EXERCISE OBJECTIVE: Everything in the listing should be restated word for word.
[[ MATERIAL PROVIDED open ]]
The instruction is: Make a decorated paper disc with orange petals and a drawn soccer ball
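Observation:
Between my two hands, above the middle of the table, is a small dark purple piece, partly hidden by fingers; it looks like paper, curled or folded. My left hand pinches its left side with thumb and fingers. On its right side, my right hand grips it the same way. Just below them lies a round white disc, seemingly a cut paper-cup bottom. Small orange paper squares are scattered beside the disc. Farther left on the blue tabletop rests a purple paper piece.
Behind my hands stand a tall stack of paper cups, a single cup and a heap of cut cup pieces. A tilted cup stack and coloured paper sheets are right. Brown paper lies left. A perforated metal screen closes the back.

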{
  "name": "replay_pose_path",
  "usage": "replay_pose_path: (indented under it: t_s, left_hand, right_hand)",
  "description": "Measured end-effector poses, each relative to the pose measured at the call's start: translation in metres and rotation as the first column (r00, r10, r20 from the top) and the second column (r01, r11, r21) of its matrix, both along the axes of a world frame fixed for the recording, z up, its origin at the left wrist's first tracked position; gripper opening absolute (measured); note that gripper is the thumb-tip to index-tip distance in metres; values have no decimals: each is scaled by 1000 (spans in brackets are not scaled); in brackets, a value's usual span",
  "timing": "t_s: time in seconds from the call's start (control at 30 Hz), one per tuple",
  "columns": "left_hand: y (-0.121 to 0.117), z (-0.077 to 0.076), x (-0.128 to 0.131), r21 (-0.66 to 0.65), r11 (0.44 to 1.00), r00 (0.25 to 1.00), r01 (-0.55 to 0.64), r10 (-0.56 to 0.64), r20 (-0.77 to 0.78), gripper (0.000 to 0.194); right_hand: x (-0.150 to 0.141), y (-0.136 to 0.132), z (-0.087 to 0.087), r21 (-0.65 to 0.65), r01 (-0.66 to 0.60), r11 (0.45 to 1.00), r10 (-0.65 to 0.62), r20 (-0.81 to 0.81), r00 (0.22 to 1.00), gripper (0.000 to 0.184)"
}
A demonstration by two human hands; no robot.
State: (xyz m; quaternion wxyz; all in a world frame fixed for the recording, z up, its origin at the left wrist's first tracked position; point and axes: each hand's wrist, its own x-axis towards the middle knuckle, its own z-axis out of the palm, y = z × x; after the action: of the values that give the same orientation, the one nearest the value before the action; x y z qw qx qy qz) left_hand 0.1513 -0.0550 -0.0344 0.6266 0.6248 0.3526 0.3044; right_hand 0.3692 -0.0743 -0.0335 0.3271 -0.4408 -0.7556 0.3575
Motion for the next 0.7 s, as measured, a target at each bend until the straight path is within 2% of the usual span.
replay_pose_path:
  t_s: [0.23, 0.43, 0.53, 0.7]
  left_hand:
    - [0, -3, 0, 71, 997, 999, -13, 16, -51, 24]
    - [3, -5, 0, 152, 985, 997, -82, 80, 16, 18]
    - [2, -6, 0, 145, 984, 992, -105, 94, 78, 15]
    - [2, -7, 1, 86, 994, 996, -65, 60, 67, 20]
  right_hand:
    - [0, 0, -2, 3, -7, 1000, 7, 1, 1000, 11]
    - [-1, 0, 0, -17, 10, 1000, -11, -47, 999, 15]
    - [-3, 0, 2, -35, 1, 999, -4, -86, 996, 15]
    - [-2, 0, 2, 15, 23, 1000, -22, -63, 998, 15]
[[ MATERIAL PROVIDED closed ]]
RESULT FOR THIS TASK:
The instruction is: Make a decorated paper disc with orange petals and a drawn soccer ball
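Observation:
Between my two hands, above the middle of the table, is a small dark purple piece, partly hidden by fingers; it looks like paper, curled or folded. My left hand pinches its left side with thumb and fingers. On its right side, my right hand grips it the same way. Just below them lies a round white disc, seemingly a cut paper-cup bottom. Small orange paper squares are scattered beside the disc. Farther left on the blue tabletop rests a purple paper piece.
Behind my hands stand a tall stack of paper cups, a single cup and a heap of cut cup pieces. A tilted cup stack and coloured paper sheets are right. Brown paper lies left. A perforated metal screen closes the back.
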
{
  "name": "replay_pose_path",
  "usage": "replay_pose_path: (indented under it: t_s, left_hand, right_hand)",
  "description": "Measured end-effector poses, each relative to the pose measured at the call's start: translation in metres and rotation as the first column (r00, r10, r20 from the top) and the second column (r01, r11, r21) of its matrix, both along the axes of a world frame fixed for the recording, z up, its origin at the left wrist's first tracked position; gripper opening absolute (measured); note that gripper is the thumb-tip to index-tip distance in metres; values have no decimals: each is scaled by 1000 (spans in brackets are not scaled); in brackets, a value's usual span",
  "timing": "t_s: time in seconds from the call's start (control at 30 Hz), one per tuple",
  "columns": "left_hand: y (-0.121 to 0.117), z (-0.077 to 0.076), x (-0.128 to 0.131), r21 (-0.66 to 0.65), r11 (0.44 to 1.00), r00 (0.25 to 1.00), r01 (-0.55 to 0.64), r10 (-0.56 to 0.64), r20 (-0.77 to 0.78), gripper (0.000 to 0.194); right_hand: x (-0.150 to 0.141), y (-0.136 to 0.132), z (-0.087 to 0.087), r21 (-0.65 to 0.65), r01 (-0.66 to 0.60), r11 (0.45 to 1.00), r10 (-0.65 to 0.62), r20 (-0.81 to 0.81), r00 (0.22 to 1.00), gripper (0.000 to 0.184)"
}
A demonstration by two human hands; no robot.
State: (xyz m; quaternion wxyz; all in a world frame fixed for the recording, z up, its origin at the left wrist's first tracked position; point and axes: each hand's wrist, its own x-axis towards the middle knuckle, its own z-axis out of the palm, y = z × x; after the action: of the values that give the same orientation, the one nearest the value before the action; x y z qw qx qy qz) left_hand 0.1513 -0.0550 -0.0344 0.6266 0.6248 0.3526 0.3044; right_hand 0.3692 -0.0743 -0.0335 0.3271 -0.4408 -0.7556 0.3575
Motion for the next 0.7 s, as measured, a target at each bend until the straight path is within 2% of the usual span.
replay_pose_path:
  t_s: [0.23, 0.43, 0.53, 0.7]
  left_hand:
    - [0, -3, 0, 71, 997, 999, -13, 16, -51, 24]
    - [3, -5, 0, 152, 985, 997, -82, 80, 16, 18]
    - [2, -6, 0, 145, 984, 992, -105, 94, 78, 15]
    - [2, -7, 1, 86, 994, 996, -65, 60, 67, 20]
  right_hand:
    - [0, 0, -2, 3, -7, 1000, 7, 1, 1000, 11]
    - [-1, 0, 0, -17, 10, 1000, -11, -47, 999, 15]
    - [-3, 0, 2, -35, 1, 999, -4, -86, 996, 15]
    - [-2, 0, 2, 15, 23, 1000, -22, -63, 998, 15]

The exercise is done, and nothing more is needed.